I actually find this difficult and I don’t do this for all of my clients (in fact I usually rebel against this – it’s too much like all the other diets that have failed them in the past) but for clients that are working with me for a specific goal, like a role they have coming up, then it is sometimes necessary. And I completely commend them for wanting to do it in a way that is the healthiest possible for their body and mind. I want them to come to me for this, don’t get me wrong here – I am happy to do it. These clients have their priorities in the right place.
But what I always take away from it is that, at the end of the day, it is really hard to tell someone else how to eat. Even for me, who studied nutrition. Yes, there are some truths to nutrition – your body will perform and feel better, be healthier and look better when you feed it a variety of whole foods (namely vegetables, fruits and whole grains). But beyond that, it is really individual. Every body is different. What works for me is not necessarily going to work for you. And what works for you is not necessarily going to work for your husband, or wife, or mom, or coworker, or neighbor. Why are we always comparing our way of eating to someone else’s in order to determine if it is “good” or “bad”? I do it all the time. I read just about every book on nutrition that comes out. And after reading a book, I am completely convinced that I should start to eat in exactly the way that the book outlines so that I can have the optimal health that they describe. So I try it for a while. Eventually though, I remember that there is no one perfect diet – one that is “good” and one that is “bad”. And I remember to take what is helpful about what I have learned, apply it, and leave the rest.
I really believe that true freedom around food can only truly exist when we realize that the only one who can determine what is “good” or “bad” for our bodies is our bodies. And to know that, we have to get to know our bodies really well. We have to listen to the messages our body is sending us, find out what they mean and decide to do something about it.

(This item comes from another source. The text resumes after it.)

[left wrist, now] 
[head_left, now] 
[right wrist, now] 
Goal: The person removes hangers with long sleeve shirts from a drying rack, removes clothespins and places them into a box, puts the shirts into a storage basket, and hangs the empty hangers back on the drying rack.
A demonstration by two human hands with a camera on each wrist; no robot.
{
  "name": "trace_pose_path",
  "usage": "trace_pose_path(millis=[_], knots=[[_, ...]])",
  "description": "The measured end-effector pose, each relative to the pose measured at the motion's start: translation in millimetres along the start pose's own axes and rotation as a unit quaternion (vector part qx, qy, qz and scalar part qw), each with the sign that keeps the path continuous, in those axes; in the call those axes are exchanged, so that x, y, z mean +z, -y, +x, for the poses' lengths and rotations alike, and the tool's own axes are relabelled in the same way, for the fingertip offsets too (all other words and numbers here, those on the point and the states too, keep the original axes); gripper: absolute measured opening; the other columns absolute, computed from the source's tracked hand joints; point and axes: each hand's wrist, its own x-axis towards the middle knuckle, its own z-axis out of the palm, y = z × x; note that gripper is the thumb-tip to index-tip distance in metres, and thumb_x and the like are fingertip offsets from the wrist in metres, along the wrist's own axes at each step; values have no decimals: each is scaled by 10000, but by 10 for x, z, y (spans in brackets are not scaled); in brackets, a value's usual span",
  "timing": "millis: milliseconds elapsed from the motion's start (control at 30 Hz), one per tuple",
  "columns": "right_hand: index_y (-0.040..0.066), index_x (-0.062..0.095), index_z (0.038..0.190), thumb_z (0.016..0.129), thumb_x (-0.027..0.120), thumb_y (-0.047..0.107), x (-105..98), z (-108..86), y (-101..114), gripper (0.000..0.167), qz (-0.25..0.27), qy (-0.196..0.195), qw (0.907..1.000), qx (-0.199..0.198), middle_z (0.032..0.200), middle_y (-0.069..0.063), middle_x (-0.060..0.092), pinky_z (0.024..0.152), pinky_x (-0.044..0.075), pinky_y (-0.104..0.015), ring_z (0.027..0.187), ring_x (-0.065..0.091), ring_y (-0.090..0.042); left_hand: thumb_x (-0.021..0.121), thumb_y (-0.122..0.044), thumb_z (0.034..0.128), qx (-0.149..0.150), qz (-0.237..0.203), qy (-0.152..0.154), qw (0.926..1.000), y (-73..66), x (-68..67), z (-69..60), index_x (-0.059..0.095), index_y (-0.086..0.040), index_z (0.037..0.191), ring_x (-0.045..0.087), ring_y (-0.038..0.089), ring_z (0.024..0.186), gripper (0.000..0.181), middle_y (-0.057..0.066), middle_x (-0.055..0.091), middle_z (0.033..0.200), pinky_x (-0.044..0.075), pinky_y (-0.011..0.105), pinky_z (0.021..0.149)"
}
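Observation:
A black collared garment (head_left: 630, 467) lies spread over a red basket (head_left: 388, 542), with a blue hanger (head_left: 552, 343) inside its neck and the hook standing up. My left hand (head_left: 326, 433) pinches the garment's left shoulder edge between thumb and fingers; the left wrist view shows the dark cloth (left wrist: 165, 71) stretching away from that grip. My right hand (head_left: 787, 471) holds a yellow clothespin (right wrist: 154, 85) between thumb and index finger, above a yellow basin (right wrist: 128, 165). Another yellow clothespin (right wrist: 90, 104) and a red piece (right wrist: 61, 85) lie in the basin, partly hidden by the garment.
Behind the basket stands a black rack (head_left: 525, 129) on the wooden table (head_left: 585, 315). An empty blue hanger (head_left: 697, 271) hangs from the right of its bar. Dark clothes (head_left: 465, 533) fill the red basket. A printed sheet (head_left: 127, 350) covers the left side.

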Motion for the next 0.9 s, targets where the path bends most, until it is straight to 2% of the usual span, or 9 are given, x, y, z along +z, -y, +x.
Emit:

After I write this, I realize that I am really thankful for the times that I make meal plans for people because it helps to remind me the aspect of nutrition that I am passionate about – helping people to reconnect with their own body wisdom so they can choose a way of eating that really nourishes them and their lives.
CHEEZY HEMP NACHO SAUCE
By Kristen Suzanne of KristensRaw.com
Yield approximately 1 1/2 cups
1/3 cup water
1 clove garlic
2 tablespoons fresh lemon juice
1 red bell pepper, seeded, rough chopped (approximately 1 cup)
1 cup hemp seeds
2 1/2 tablespoons nutritional yeast flakes
1 tablespoon chili powder*
2 teaspoons tamari, wheat-free
1/2 teaspoon Himalayan crystal salt
1/2 teaspoon garlic powder
1/4 teaspoon cayenne pepper
1/8 teaspoon turmeric powder
Blend all of the ingredients in a blender until smooth and creamy. This can be stored in the refrigerator for 4-5 days.
*My favorite is by Simply Organic
This is what it looked like when it was done:
My husband and I put it over a veggie burger by Dr Praeger’s. We also had some steamed broccoli and some sweet corn (which was not quite up to this Indiana girl’s sweet corn standard but I suffered through it anyway
This was “good” food for me.
Thanks for sitting through my soap box rant!